Huckans’ claim that the Postal Service discriminated against him in its

employment practices in violation of the Vocational Rehabilitation Act of 1973,

29 U.S.C. §§ 791 and 794. We review the district court’s grant of summary

judgment de novo, applying the same legal standards used by the district court

pursuant to Fed. R. Civ. P. 56(c). See Woodman v. Runyon , 132 F.3d 1330, 1337

(10th Cir. 1997). For the reasons stated below, we affirm the district court’s

decision.

Huckans began working for the Postal Service in 1988, and was a thirty

percent disabled veteran, ten percent of which related to a cervical spine problem.

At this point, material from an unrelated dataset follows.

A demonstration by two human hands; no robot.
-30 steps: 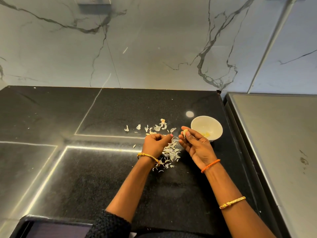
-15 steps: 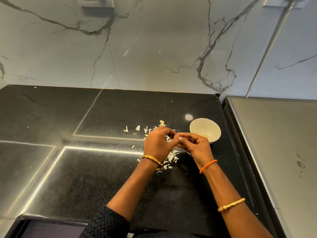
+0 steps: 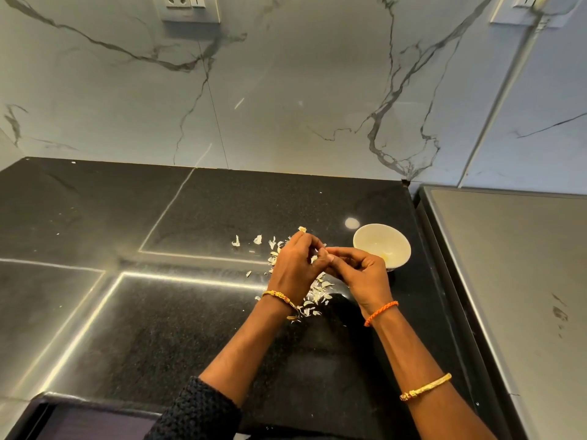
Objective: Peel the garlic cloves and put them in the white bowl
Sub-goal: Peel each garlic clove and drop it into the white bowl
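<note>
My left hand (image 3: 293, 265) and my right hand (image 3: 360, 276) meet fingertip to fingertip above the black counter, both curled round a small garlic clove (image 3: 314, 258) that shows only as a pale sliver between the fingers. The white bowl (image 3: 398, 249) stands just right of my right hand, with a peeled yellowish clove (image 3: 386, 257) at its bottom. A pile of white garlic skins (image 3: 317, 292) lies under and behind my hands.
More skin scraps (image 3: 257, 239) lie scattered left of the hands on the black counter (image 3: 158, 312). A steel surface (image 3: 508, 281) adjoins the counter on the right. The marble wall (image 3: 286, 90) rises behind, with a socket (image 3: 190, 7) at the top.
My hands were apart, the right one showing the clove in its fingers. They have come together over the skins and both now work on the clove. The camera has tilted up slightly.
</note>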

In December 1995, Huckans was employed as a full-time letter carrier at the

Postal Service’s West Tulsa facility when he fell at work and aggravated his back,

right hip and right leg. He was treated by medical personnel and returned to work

the next day. On March 9, 1996, he experienced an unbearable back pain at work

related to his December injury. His medical providers released him from work

until April 30. In early April, Huckans requested advance sick leave, submitting

medical documentation indicating he would probably be able to return to work.

The Postal Service denied this request, ostensibly on the basis that it did not

include an expected date for return to duty.

-2- On April 30, Huckans’ medical providers released him to return to work

with the following restrictions: no prolonged walking, standing, sitting, stooping,

squatting or running; no lifting over twenty pounds; and no driving. On that day,

he requested that the Postal Service allow him to work on temporary, light duty

assignments. He was allowed to return to light work on May 16, working two and

one-half hours a day. Huckans requested that he be allowed to receive donated

leave under the Postal Service’s leave sharing program on May 8. Although his

request was denied by mistake, Huckans contends that the effect was to deprive

him of his rights.

On June 5, 1996, Huckans’ doctor released him to return to work full-time

with the only restriction being that he not lift more than thirty-five pounds. He

returned to his full-time letter carrier position the next day. He contends that this

lifting restriction prevents him from performing all of his carrier duties, but the

record does not indicate what duties he cannot perform.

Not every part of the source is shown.